The US has introduced new rules that would impose taxes on many low-value shipments from China, targeting the influx of packages from e-commerce platforms like Shein and Temu. The Biden administration said the measure aims to prevent misuse of a loophole that allows items under $800 (£600) to enter the US without tariffs or additional fees.
Officials said this “de minimis” rule has enabled companies such as Shein and Temu, which often ship directly from manufacturers to customers, to offer lower prices and outcompete rivals. Both firms defended their business practices in statements.
The exemption was raised from $200 to $800 in 2016 to promote trade and prioritize higher-value shipments, but concerns have grown over its exploitation by fast-growing companies like Shein and Temu in the US market. Under the proposed changes, Chinese goods that currently face US tariffs—such as footwear, machinery, and a large portion of textiles—would no longer be exempt. Additionally, shippers would be required to provide more detailed information to authorities.

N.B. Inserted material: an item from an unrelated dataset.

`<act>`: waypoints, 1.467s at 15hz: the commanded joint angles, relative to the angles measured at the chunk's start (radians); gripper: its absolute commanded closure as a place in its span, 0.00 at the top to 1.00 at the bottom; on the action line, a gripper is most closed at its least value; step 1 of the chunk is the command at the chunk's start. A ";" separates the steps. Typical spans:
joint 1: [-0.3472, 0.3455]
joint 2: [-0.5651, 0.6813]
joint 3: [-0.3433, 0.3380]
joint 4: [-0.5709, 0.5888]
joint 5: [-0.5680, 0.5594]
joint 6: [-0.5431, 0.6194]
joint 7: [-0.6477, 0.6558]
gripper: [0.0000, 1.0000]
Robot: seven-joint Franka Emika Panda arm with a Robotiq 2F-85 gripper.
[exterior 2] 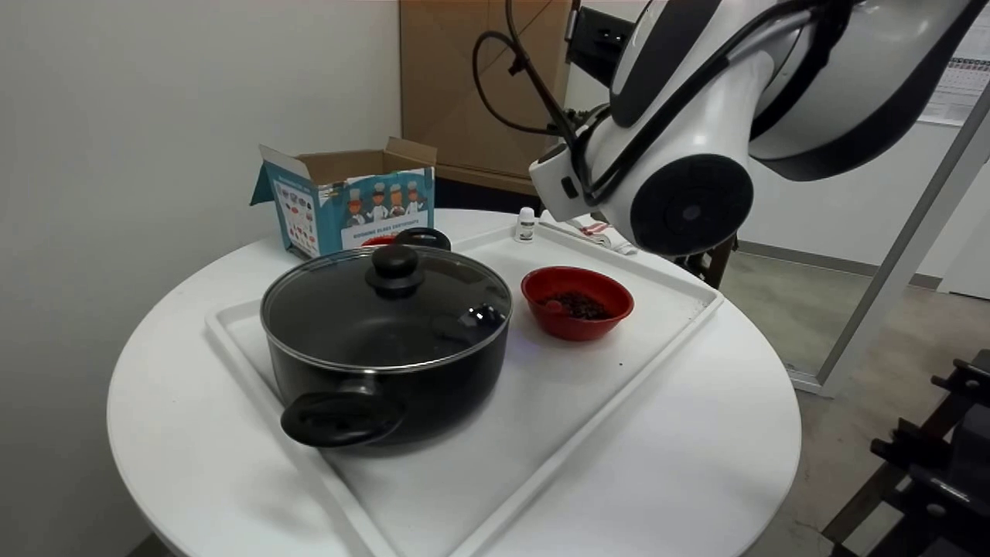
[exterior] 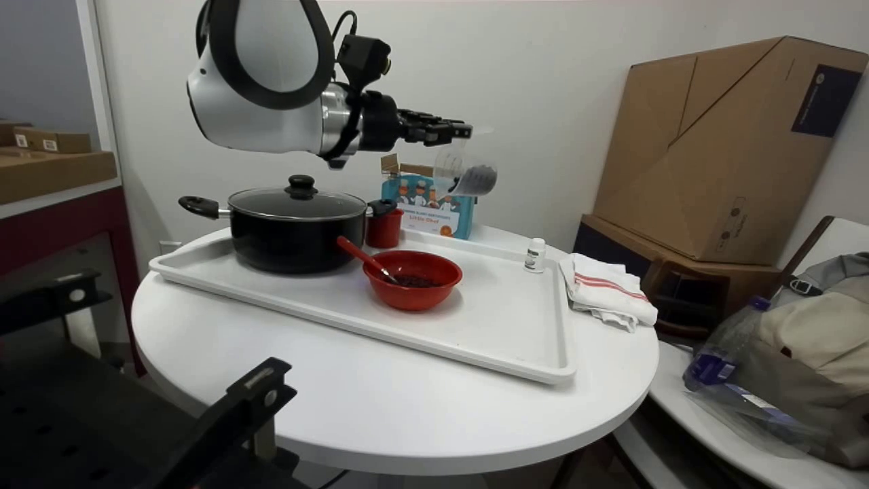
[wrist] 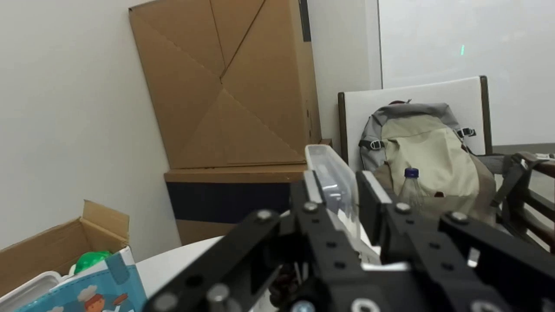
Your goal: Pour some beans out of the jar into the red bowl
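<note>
Shut on the jar's wall, my gripper [exterior: 467,130] holds the translucent jar [exterior: 479,178] tipped over in the air. Dark beans are gathered inside its lower part. In the wrist view the jar [wrist: 331,182] is pinched between the gripper [wrist: 344,190]'s pads; in an exterior view the arm hides both. Below, in both exterior views, the red bowl [exterior: 415,299] rests on the white tray [exterior: 516,319] with dark beans [exterior 2: 582,305] in it and a red-handled spoon [exterior: 358,250] leaning on its rim. Dark red beans [wrist: 282,286] also show beneath the gripper; whether in jar or bowl, I cannot tell.
A black lidded pot [exterior: 297,241] stands beside the bowl, with a red cup [exterior: 385,231] behind it. The open teal box [exterior 2: 387,209] is at the back. A small white bottle [exterior: 535,256] and a folded towel [exterior: 606,288] lie past the bowl.
</note>
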 commanded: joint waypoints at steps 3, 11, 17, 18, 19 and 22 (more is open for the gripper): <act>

Temu claimed its business model relies on efficiency and cutting out middlemen, allowing it to offer competitive prices. It said it was reviewing the new rules but remains committed to delivering value to customers. Shein emphasized its “on-demand” model and voiced support for reforms that would apply the de minimis rule more fairly. The company also highlighted its collaboration with US Customs and Border Protection (CBP) to increase transparency about its shipments.
Both brands have gained popularity in recent years, using aggressive marketing strategies, including Super Bowl ads, and offering ultra-low prices. Their rapid rise has not only challenged e-commerce giant Amazon but also drawn scrutiny from US lawmakers and regulators, who have raised concerns about product safety and the possibility of forced labor in their supply chains.

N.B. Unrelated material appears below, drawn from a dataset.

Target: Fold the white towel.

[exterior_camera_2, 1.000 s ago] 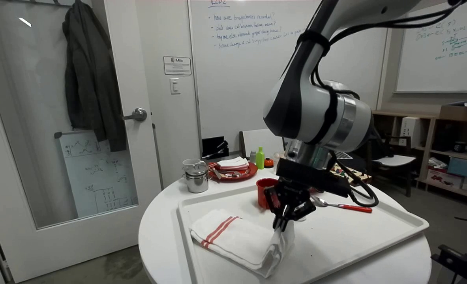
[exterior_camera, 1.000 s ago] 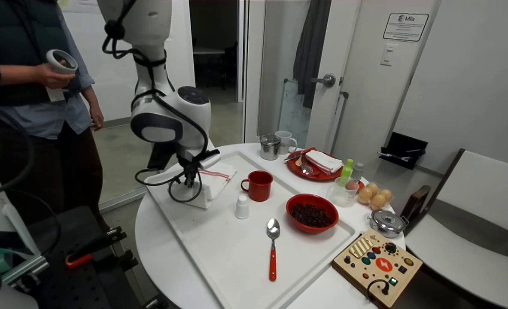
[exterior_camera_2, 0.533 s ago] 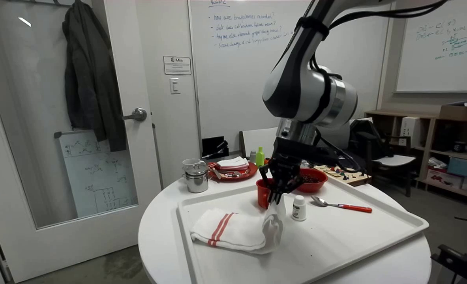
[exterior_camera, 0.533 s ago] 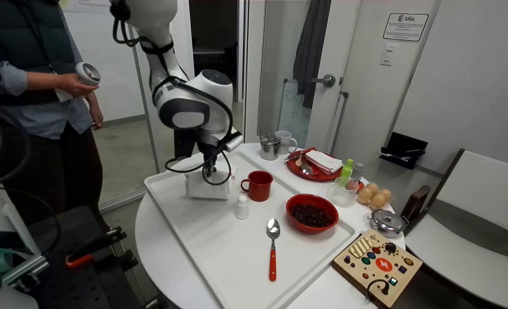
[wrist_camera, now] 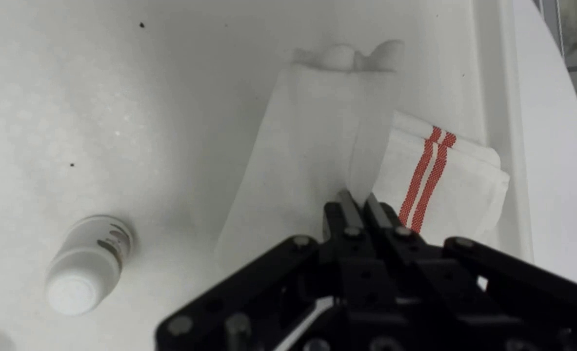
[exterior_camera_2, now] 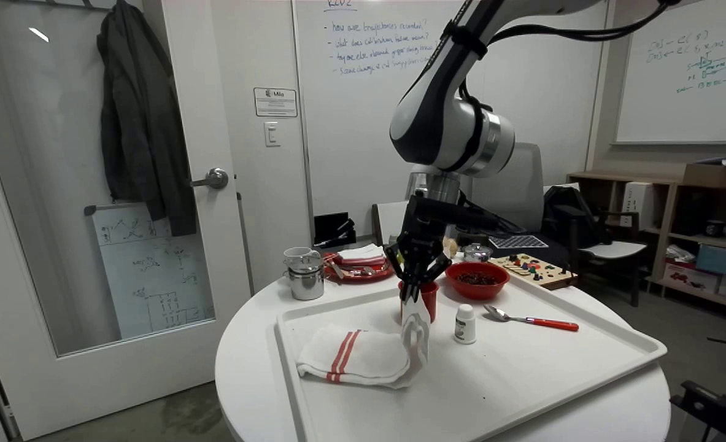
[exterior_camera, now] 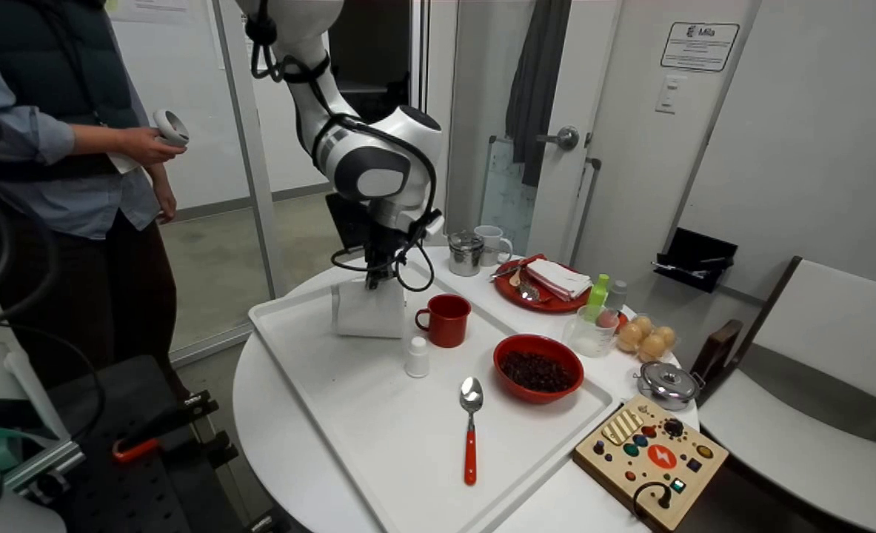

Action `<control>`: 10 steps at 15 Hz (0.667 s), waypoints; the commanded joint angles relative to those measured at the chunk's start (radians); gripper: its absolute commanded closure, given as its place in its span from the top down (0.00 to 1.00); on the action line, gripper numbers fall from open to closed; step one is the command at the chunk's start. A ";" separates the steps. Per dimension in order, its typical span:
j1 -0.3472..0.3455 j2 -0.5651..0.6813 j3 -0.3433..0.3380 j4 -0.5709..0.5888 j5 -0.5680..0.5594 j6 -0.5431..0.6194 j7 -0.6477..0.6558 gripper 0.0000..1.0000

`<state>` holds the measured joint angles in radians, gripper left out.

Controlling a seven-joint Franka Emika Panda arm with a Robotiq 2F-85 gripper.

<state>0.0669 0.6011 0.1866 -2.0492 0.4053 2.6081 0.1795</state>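
Observation:
The white towel (exterior_camera_2: 366, 359), marked with two red stripes, lies partly flat and layered on the tray. My gripper (exterior_camera_2: 409, 298) is shut on its raised edge and holds that end upright above the tray. The raised part faces the camera in an exterior view (exterior_camera: 369, 312) and hides most of the flat part there. In the wrist view the lifted cloth (wrist_camera: 312, 136) rises between the fingertips of my gripper (wrist_camera: 359, 199), and the striped part rests to the right. The exact edge between the fingers is hidden.
The white tray (exterior_camera: 356, 429) has a raised rim. A red mug (exterior_camera: 449, 320) stands close beside the towel. A small white bottle (exterior_camera: 417, 357), a spoon (exterior_camera: 470, 429) and a red bowl of dark beans (exterior_camera: 537, 368) are also on the tray. A red plate (exterior_camera: 508, 291) sits behind.
My gripper has risen and moved toward the mug side, lifting the towel's held end higher and standing it upright. The striped part has shifted slightly on the tray.

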 commanded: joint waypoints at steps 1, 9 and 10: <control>0.017 0.064 -0.017 0.123 -0.058 -0.115 -0.010 0.01; 0.054 0.146 -0.019 0.299 -0.090 -0.180 0.000 0.01; 0.060 0.159 -0.017 0.324 -0.093 -0.192 -0.003 0.01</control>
<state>0.0982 0.7058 0.1822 -1.8233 0.3421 2.4679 0.1645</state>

Officials blame the success of companies like Shein and Temu for straining US customs as shipments under the de minimis threshold have surged, from 140 million in 2013 to over a billion in 2023. The Biden administration cited the dominance of China-based e-commerce platforms in these low-value shipments as the reason behind the rule change, accusing companies of bypassing consumer protection laws and trade regulations.
Commerce Secretary Gina Raimondo stated that US workers can compete globally when on equal terms, but argued that Chinese e-commerce firms have taken advantage of the de minimis exemption for too long. The American Action Forum estimates that eliminating the exemption could lead to $8 billion to $30 billion in additional annual costs for consumers. The proposal will undergo a comment period before being finalized. Similar actions have also been considered by the European Union.
Following the announcement, shares in PDD Holdings, which owns Temu, dropped by over 2%.